*What you are asked to do*:
Only the number should be given: how many lines below contain "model".

■ ■ ■ ■ ■

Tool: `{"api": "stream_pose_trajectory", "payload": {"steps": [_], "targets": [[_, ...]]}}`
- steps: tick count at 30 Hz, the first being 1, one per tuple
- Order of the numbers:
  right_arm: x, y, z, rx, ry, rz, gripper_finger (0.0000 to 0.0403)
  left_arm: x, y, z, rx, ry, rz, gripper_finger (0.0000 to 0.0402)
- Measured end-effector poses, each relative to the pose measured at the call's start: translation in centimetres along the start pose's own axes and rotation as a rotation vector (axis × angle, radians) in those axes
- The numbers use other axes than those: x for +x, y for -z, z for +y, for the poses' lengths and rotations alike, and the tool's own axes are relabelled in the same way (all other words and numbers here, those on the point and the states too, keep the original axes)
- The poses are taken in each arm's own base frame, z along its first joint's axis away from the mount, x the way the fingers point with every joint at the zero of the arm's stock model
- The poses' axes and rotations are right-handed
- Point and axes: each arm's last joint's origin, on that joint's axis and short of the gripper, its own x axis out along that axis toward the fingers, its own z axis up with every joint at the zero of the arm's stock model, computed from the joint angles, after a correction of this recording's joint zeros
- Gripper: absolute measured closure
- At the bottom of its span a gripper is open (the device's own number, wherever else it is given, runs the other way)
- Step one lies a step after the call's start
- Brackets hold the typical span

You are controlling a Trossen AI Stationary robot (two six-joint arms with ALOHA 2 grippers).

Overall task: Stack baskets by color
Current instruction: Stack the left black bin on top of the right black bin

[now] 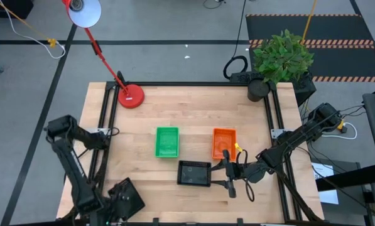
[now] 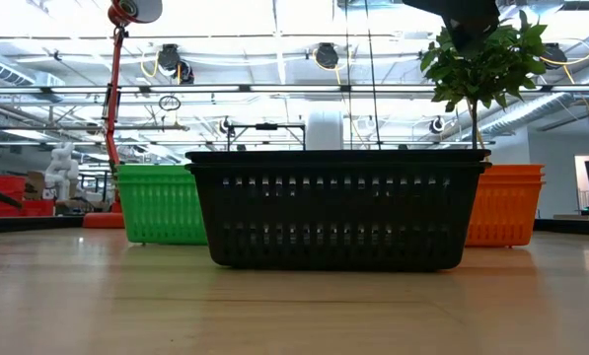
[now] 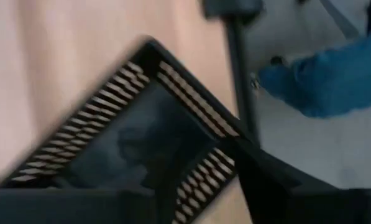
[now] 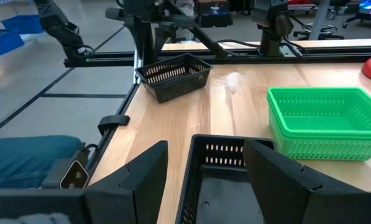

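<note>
Right claw (image 1: 220,175) gapes beside the middle black basket (image 1: 194,172); left claw (image 1: 125,198), state unclear, hangs over another black basket (image 3: 135,137) near the table (image 1: 174,107) edge.

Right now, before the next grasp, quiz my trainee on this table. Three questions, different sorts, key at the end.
1. True or false: the right gripper is shut.
2. Which colour of basket is nearest that gripper? A green, B orange, C black.
3. How many separate spots on the table hold black baskets?

Key
1. False: its fingers stand open, one on each side of a basket wall.
2. C: the black basket at mid-table.
3. Two: that one, and a second black basket at the table's edge near the left gripper.
</note>
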Motion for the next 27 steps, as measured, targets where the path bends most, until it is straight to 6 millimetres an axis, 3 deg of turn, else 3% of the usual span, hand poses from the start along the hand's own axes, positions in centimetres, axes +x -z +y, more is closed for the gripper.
{"api": "stream_pose_trajectory", "payload": {"steps": [5,11,17,27], "targets": [[0.0,0.0,0.0,0.0,0.0,0.0,0.0197,0.1,1.3,-2.1,0.118,0.039,0.052,0.0203],[0.0,-0.2,0.0,0.007,-0.004,-0.013,0.0197,1.0,3.1,-2.3,0.218,-0.031,0.15,0.0199],[0.0,-0.3,0.1,0.015,-0.008,-0.028,0.0197,1.6,3.9,-1.5,0.315,-0.171,0.183,0.0236],[0.0,-0.3,0.1,0.013,-0.007,-0.025,0.0197,2.1,4.9,-0.9,0.362,-0.171,0.274,0.0326]]}}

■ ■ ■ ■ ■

*Expected answer*:
2